Postby jaestro » Thu Dec 30, 2010 2:59 am

You do not need to take a class, just money and time well in advance to study.
Buy all three bibles, plus every single lsat test available.
Save the most recent tests for your practice tests.
Go through all of the logic games, if there are games you have trouble with, make sure you learn how to do them, and restudy those games. You do this, and it will be relatively easy to get 2 or less questions wrong.
Through repetition, the logical reasoning section becomes easier, because you will know the patterns.
With reading comprehension, just read up on all current issues the section involves. Read poli sci journals, art essays, science journals, whatever. If you have beforehand knowledge about a subject that is tested, you have a huge advantage. That's why reading comprehension is the hardest section. It is like the Verbal analogies on the SAT. You can study your ass off learning thousands of vocab words, but there still might be a word that you never learned on the test.

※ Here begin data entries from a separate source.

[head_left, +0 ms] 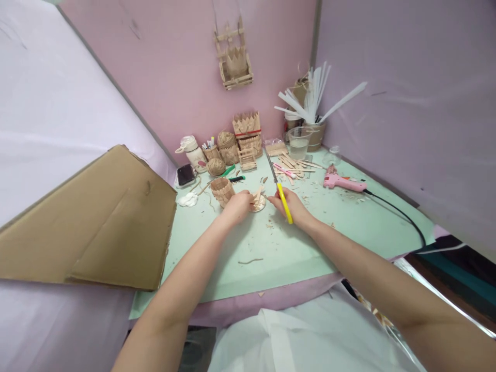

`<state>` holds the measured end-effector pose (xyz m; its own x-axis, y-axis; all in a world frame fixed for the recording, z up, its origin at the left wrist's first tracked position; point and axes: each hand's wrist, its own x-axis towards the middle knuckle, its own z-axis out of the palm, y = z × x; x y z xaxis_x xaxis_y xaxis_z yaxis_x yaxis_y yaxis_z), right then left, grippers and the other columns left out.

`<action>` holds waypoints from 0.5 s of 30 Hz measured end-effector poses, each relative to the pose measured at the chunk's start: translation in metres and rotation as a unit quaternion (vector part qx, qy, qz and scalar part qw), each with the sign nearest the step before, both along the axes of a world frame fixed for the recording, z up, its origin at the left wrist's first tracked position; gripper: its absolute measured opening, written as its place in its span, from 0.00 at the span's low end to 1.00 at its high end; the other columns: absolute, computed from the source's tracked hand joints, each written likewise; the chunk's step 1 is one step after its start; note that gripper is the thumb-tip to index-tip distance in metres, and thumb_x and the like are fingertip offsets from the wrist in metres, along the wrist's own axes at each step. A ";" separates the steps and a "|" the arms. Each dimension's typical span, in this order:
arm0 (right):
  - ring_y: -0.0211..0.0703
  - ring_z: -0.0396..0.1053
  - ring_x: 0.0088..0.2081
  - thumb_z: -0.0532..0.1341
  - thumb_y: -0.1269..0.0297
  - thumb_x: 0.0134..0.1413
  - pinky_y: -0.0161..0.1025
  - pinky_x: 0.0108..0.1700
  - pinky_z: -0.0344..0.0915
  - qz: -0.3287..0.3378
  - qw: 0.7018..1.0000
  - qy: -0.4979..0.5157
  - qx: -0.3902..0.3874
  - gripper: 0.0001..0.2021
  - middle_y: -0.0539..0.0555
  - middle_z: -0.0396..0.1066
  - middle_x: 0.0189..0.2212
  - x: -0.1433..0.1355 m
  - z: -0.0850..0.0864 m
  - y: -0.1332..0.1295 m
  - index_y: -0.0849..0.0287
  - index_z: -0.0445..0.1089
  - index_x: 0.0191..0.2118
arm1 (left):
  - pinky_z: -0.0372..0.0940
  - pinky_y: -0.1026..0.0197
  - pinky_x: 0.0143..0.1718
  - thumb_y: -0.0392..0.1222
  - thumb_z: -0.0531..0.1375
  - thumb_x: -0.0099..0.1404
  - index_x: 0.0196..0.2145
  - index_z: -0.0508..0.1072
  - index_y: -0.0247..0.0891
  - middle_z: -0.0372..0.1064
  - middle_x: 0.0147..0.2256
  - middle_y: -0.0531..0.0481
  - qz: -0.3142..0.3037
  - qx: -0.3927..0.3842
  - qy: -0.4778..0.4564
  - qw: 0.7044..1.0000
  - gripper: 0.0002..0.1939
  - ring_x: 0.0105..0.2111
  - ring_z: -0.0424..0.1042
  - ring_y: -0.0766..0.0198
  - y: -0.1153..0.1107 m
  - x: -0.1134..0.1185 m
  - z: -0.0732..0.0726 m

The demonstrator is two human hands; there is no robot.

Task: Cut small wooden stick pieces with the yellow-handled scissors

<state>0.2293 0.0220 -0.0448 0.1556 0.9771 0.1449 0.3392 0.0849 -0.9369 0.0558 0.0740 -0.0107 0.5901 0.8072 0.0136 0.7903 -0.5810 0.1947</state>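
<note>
one pair of scissors, many loose sticks

curled around the scissors, the right hand has their blades pointing away, toward the loose sticks; a careless swing could scatter them. the left hand is at a small round disc with pale stick pieces; whether its fingertips pinch one, i cannot tell. the stick-clad cup stands just beside that hand, so a sideways jerk might tip it.
</note>
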 end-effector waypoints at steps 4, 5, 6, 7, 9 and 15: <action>0.36 0.54 0.21 0.60 0.51 0.42 0.34 0.24 0.52 0.015 1.000 0.021 -0.006 0.15 0.44 0.56 0.16 0.001 0.002 -0.002 0.55 0.55 0.25 | 0.51 0.63 0.30 0.34 0.57 0.51 0.18 0.67 0.37 0.58 0.23 0.50 -0.006 -0.032 -0.118 0.993 0.06 0.25 0.56 0.65 0.006 -0.003 -0.012; 0.35 0.54 0.21 0.60 0.51 0.42 0.34 0.24 0.52 0.019 1.000 0.024 -0.006 0.15 0.44 0.56 0.16 0.001 0.002 -0.002 0.55 0.55 0.25 | 0.50 0.63 0.29 0.32 0.58 0.50 0.17 0.66 0.37 0.57 0.22 0.51 -0.008 -0.039 -0.151 0.988 0.07 0.24 0.55 0.65 0.006 -0.004 -0.014; 0.35 0.54 0.20 0.60 0.51 0.41 0.34 0.24 0.51 0.021 0.999 0.028 -0.007 0.15 0.43 0.55 0.16 0.001 0.002 -0.002 0.55 0.55 0.25 | 0.49 0.64 0.29 0.31 0.58 0.49 0.16 0.66 0.37 0.56 0.22 0.51 -0.008 -0.049 -0.179 0.983 0.08 0.23 0.54 0.65 0.006 -0.004 -0.015; 0.35 0.53 0.20 0.60 0.51 0.41 0.34 0.23 0.51 0.022 0.999 0.032 -0.009 0.16 0.43 0.55 0.16 0.000 0.002 -0.002 0.55 0.55 0.25 | 0.49 0.64 0.29 0.30 0.59 0.49 0.15 0.66 0.37 0.55 0.21 0.52 -0.006 -0.062 -0.202 0.977 0.09 0.23 0.53 0.66 0.006 -0.004 -0.015; 0.35 0.53 0.20 0.61 0.51 0.41 0.33 0.22 0.51 0.023 0.999 0.040 -0.020 0.16 0.43 0.55 0.16 -0.001 0.002 -0.002 0.55 0.55 0.25 | 0.47 0.64 0.28 0.28 0.59 0.48 0.14 0.66 0.37 0.54 0.21 0.52 0.003 -0.094 -0.237 0.967 0.10 0.22 0.53 0.66 0.007 -0.004 -0.015; 0.34 0.53 0.20 0.60 0.51 0.41 0.33 0.21 0.51 0.031 0.998 0.047 -0.042 0.15 0.43 0.55 0.17 0.000 0.003 -0.003 0.55 0.55 0.26 | 0.47 0.64 0.28 0.26 0.60 0.46 0.15 0.66 0.37 0.55 0.21 0.53 0.028 -0.132 -0.260 0.956 0.11 0.23 0.52 0.66 0.007 -0.002 -0.007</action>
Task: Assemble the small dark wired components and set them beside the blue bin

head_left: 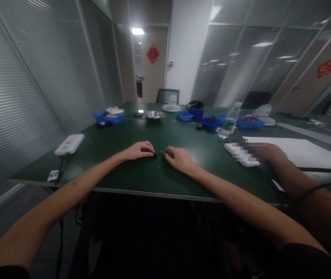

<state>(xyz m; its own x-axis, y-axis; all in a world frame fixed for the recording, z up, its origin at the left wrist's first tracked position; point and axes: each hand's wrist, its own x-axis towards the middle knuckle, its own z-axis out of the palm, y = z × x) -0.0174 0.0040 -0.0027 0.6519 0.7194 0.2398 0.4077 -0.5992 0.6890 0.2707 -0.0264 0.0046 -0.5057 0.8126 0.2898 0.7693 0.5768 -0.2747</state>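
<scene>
Most of the space is taken up by a green tabletop (115,176). A white sheet (307,152) is laid flat at the right; beside it another person's hand (270,154) is held over a white device, details pixelated. At far left, a blue tray (112,119) is filled with pale crumpled stuff. A clear bottle (229,123) is stood right of centre, a steel bowl (155,118) set farther back. A white box (70,144) with a dark cable is placed near the left edge. Both wearer's hands are rested mid-tabletop, a small gap left between. Left hand (138,150): curled narrow, a small black piece (155,155) pinched at the fingertips. Right hand (180,159): closed round a dark rounded piece (169,154), a thin sliver (162,151) pointed leftward from it; exact identities can't be told.
</scene>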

Finally, most people choke on the day of the test. You should feel no pressure if you studied. Because you worked too hard to choke, do not be nervous, be ready. Also, checkout the test location in advance. On the day of the test, don't be foolish and wait in line with everyone else to check in. It could take an hour or more for everyone to sign in. Just find a comfortable place to sit and relax and keep your eye on the line. I think it is foolish to wait standing and talking about irrelevant facts with others, when you can just chill out, close your eyes, and be the last one to enter.
If you are a coffee drinker or redbull person, don't have your beverage well in advance if you want to maximize your caffeine rush. Wait until everyone is signed in, and the prompter goes through the boring rules of the test. Then gulp your drink.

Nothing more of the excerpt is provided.